How many flops does it take to compute a square root?

How many flops does it take to compute a square root?

This (perhaps surprisingly) isn’t a well defined question. it clearly is 1 flop (sqrt), and even is only 1 cpu instruction on most cpus. However, it is generally going to be slower than an add or multiply. You should expect it to be roughly half as fast as a div.

More generally, you can answer these questions with tools like GFlops.jl or, on a hardware-level, with LIKWID.jl.

GFlops.jl (counting FLOP operations in a piece of code via Cassette.jl)

using GFlops
x = rand(1000)
@count_ops sqrt.(x) # gives 1000, i.e. 1 FLOP per element

(Note that GFlops.jl isn’t really reliable. For example, it doesn’t count FLOPs outside of Julia, i.e. due to LAPACK/BLAS)
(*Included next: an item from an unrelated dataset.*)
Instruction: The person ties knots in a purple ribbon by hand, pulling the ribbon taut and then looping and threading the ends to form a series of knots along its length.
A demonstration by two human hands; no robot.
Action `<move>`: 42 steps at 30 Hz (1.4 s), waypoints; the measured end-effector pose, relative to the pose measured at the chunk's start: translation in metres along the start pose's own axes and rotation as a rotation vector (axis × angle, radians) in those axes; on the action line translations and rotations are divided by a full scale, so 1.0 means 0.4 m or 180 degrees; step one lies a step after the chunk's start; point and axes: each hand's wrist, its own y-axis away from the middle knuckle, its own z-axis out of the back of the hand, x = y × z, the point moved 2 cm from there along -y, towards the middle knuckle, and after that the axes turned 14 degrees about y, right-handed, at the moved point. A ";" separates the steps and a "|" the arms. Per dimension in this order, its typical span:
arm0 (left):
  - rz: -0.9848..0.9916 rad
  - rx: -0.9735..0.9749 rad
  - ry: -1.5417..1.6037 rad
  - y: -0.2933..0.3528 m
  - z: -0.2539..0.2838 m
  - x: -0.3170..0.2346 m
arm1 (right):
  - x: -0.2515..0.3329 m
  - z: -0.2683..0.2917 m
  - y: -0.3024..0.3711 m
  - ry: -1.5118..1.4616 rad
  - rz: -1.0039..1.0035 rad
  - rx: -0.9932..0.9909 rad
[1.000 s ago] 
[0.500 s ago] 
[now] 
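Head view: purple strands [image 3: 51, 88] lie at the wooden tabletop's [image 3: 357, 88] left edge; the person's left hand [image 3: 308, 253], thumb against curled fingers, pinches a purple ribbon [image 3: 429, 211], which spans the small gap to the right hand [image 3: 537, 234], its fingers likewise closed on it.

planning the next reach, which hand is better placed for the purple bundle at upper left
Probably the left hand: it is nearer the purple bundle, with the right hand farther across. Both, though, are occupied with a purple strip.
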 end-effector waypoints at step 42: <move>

LIKWID.jl (counts the FLOPS on a hardware level, i.e. by utilizing counters inside of a CPU core, only works on Linux)

julia> using LIKWID

julia> x = rand(1000);

julia> function count_FLOPs(f)
           metrics, _ = perfmon(f, "FLOPS_DP"; print=false)
           flops_per_second = first(metrics["FLOPS_DP"])["DP [MFLOP/s]"] * 1e6
           runtime = first(metrics["FLOPS_DP"])["Runtime (RDTSC) [s]"]
           return round(Int, flops_per_second * runtime)
count_FLOPs (generic function with 1 method)

julia> count_FLOPs(() -> sqrt.(x))
1000 # again 1 per element

Compare this to e.g. the exponential function for which I find

julia> count_FLOPs(() -> exp.(x))
17000 # 17 FLOPs per element

See Counting FLOPs · LIKWID.jl for more.


So would you count it as two flops in a cost analysis, or simply leave it as one. What’s the norm?

Don’t count flops. what matters is time.

1 Like

That’s interesting. Thank you.

… or use a metric that is directly proportional to time, as for example the effective throughput metric!

1 Like